Task instructions — Report every line below that holds the word "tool".

Extracted data —
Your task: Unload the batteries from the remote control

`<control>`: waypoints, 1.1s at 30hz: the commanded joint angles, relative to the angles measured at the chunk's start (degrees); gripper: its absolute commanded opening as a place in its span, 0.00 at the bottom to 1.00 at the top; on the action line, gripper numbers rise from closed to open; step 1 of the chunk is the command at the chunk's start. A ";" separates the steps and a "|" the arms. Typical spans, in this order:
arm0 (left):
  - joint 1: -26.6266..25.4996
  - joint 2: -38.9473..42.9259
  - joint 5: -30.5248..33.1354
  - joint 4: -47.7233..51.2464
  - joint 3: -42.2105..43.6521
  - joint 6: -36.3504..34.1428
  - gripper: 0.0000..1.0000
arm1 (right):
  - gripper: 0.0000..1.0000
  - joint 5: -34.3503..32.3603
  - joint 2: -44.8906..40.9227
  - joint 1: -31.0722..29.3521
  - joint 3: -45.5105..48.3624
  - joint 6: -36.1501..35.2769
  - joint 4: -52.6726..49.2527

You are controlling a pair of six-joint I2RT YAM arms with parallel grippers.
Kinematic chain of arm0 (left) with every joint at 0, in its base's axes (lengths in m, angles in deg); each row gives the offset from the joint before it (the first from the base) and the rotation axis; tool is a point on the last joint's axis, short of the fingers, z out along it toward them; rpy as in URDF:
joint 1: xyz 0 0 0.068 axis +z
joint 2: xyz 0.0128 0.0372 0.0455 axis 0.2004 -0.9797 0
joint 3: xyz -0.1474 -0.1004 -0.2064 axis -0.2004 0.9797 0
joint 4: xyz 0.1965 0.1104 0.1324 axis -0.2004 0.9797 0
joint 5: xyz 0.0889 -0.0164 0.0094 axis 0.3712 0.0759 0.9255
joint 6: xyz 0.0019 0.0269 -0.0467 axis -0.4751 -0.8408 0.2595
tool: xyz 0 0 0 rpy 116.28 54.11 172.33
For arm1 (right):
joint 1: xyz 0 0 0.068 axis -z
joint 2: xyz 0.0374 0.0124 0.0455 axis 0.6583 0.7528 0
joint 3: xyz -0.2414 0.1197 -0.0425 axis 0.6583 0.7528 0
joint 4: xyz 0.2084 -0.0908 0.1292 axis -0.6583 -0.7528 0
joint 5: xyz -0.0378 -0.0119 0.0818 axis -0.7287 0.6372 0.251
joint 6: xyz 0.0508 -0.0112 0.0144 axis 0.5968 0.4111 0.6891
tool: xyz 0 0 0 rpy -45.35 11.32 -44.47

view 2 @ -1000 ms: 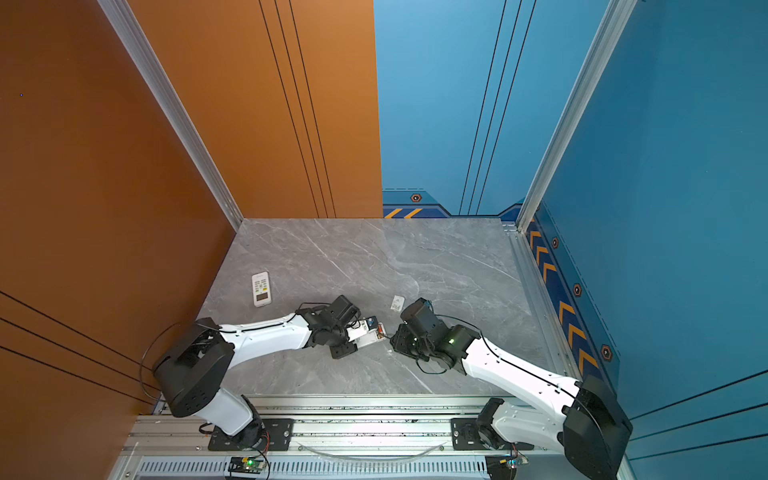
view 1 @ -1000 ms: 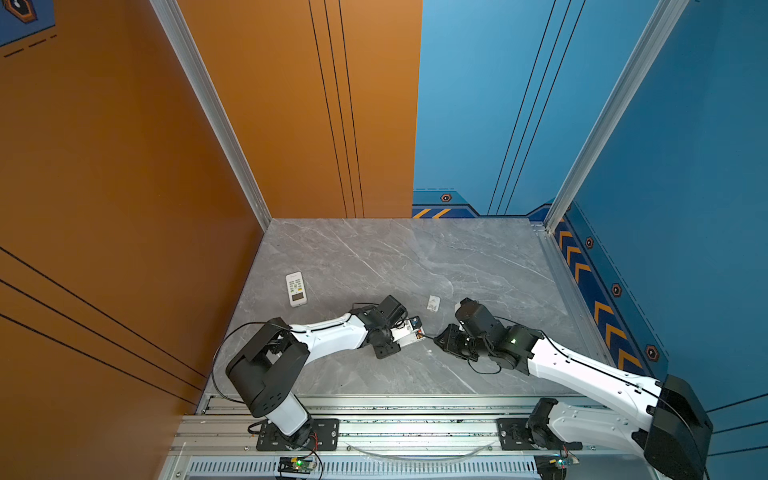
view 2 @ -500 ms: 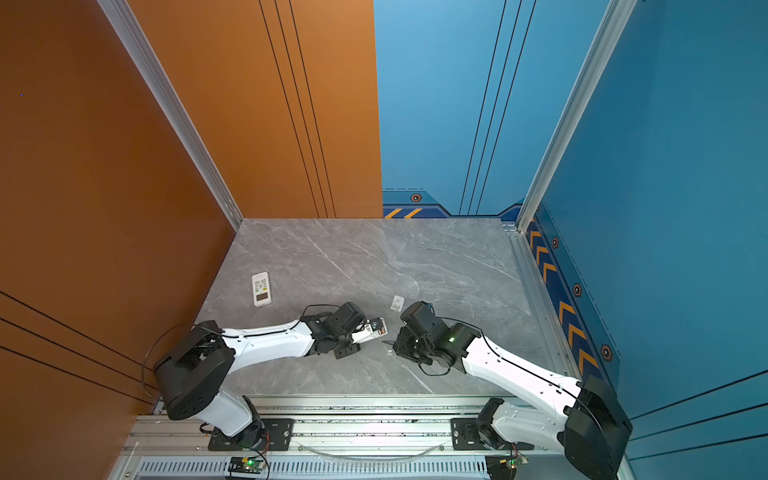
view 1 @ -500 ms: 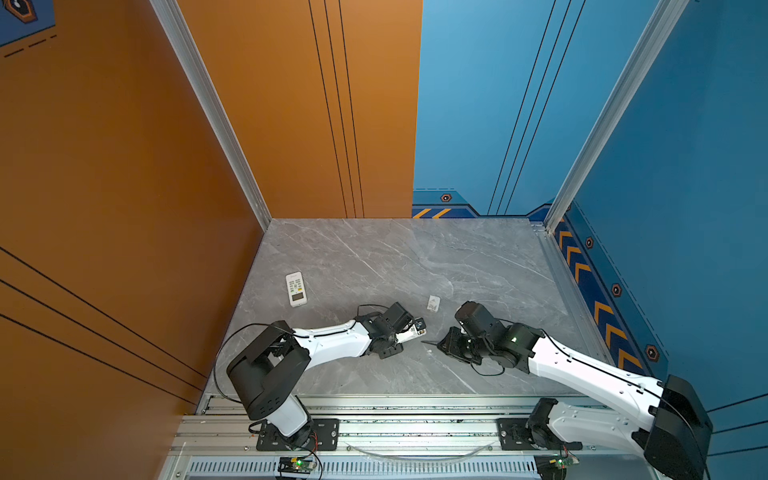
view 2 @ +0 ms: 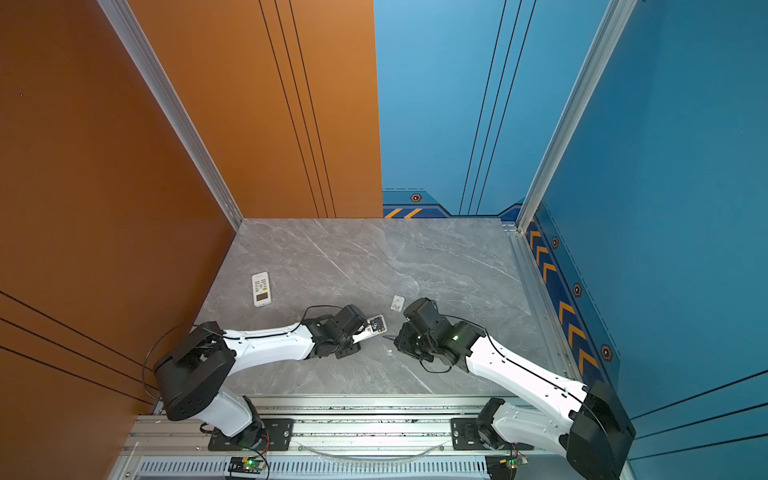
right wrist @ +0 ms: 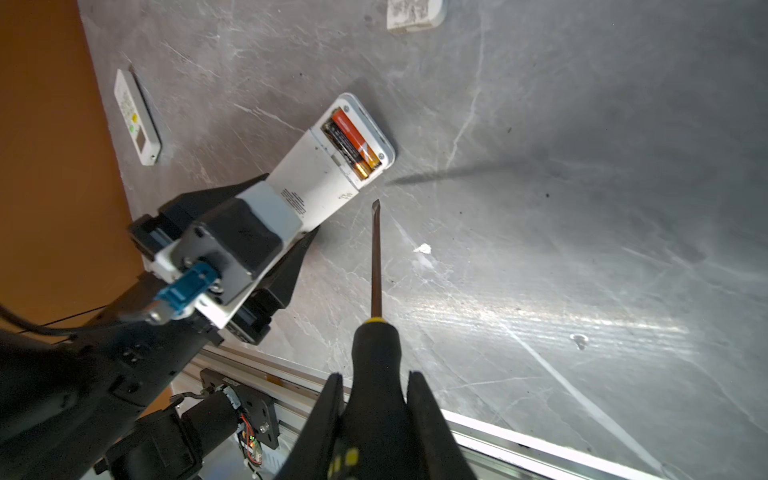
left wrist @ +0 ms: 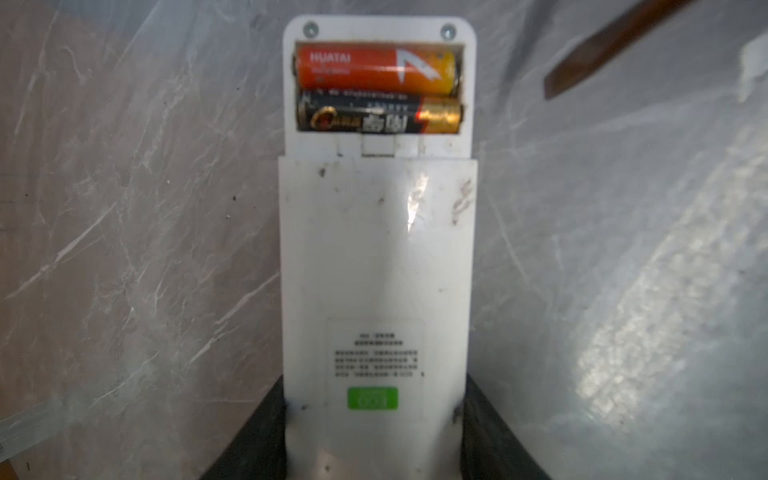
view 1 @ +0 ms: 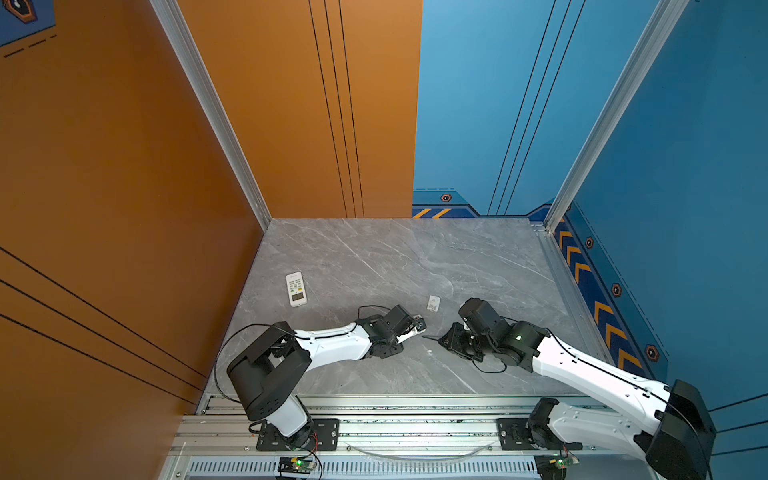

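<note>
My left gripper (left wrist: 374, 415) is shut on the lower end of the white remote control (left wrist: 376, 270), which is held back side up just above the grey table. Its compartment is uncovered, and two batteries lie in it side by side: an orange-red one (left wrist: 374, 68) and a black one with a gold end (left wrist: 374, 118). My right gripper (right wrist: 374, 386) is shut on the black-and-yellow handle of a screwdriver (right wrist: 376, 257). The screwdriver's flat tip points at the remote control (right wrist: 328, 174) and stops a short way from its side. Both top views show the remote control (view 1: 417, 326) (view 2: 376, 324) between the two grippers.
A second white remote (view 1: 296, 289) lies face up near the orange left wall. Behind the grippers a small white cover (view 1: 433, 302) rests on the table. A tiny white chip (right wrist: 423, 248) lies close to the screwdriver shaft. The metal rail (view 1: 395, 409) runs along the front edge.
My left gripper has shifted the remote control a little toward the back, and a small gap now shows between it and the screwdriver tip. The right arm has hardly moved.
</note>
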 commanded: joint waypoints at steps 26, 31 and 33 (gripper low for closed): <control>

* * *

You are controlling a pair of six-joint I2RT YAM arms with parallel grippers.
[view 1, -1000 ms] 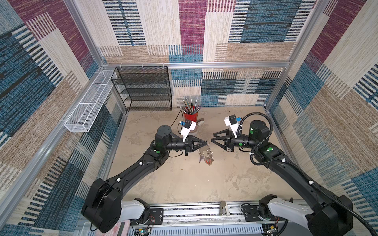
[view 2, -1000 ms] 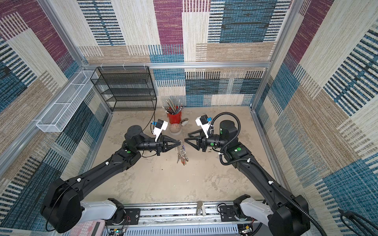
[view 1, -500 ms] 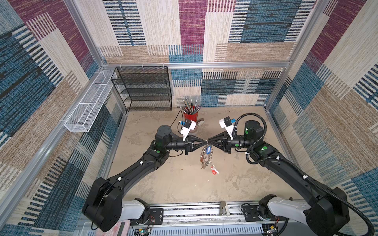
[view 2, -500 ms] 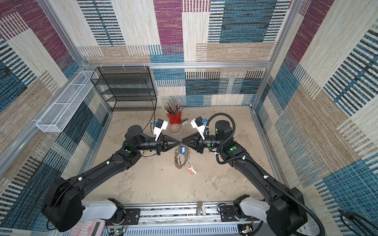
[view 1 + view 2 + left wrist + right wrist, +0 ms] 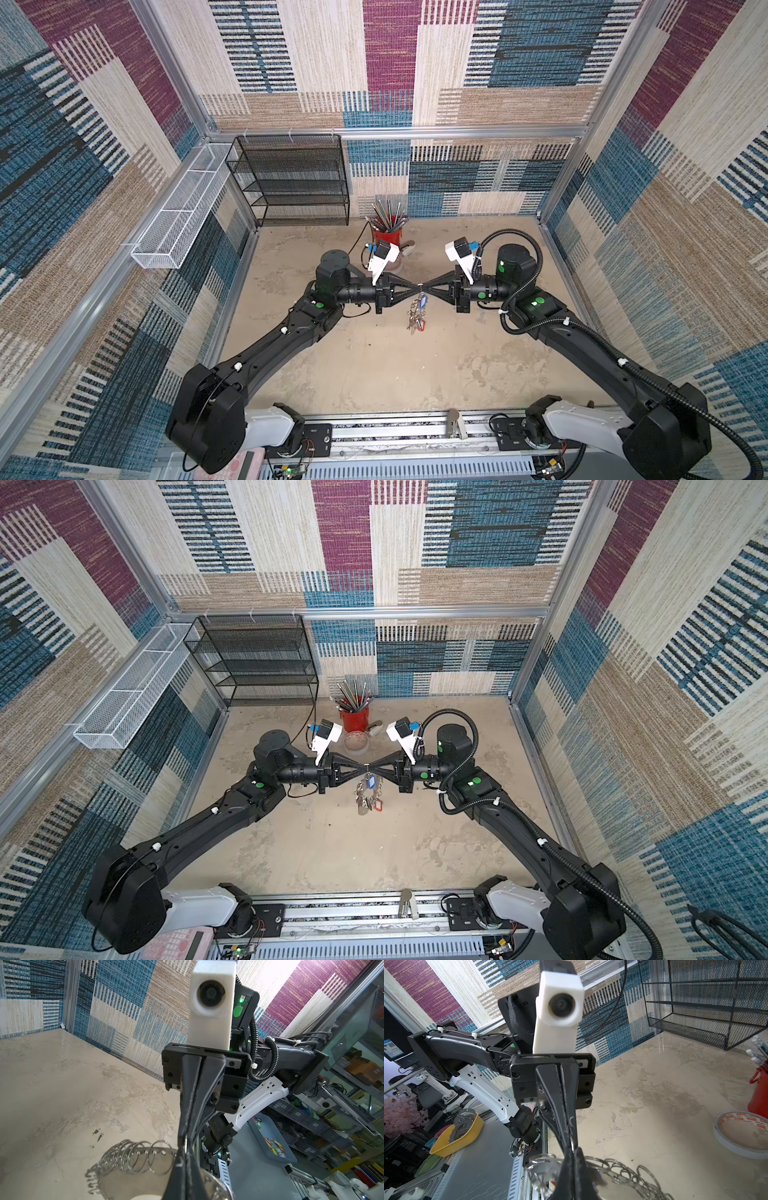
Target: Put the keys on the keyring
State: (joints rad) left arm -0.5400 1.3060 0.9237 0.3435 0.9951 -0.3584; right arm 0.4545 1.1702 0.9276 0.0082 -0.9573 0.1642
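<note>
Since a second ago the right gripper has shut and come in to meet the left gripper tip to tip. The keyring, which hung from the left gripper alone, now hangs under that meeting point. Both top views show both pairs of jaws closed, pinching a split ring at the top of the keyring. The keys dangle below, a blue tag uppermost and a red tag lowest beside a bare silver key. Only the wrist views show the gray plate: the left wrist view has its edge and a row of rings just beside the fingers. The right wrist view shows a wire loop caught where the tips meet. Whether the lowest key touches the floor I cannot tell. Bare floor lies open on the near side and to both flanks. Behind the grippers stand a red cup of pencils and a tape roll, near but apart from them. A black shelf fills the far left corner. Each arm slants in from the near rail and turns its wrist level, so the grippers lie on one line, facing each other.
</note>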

Final answer —
Kinematic chain of arm0 (left) with every joint at 0, in its base's axes (lengths in m, angles in deg); each row gives the offset from the joint before it (the first from the base) and the rotation axis; tool is a point on the last joint's axis, short of the fingers, z out along it toward them; rpy as in URDF:
tool: xyz 0 0 0 rpy 116.28 54.11 172.33
tool: xyz 0 0 0 rpy -45.35 11.32 -44.47

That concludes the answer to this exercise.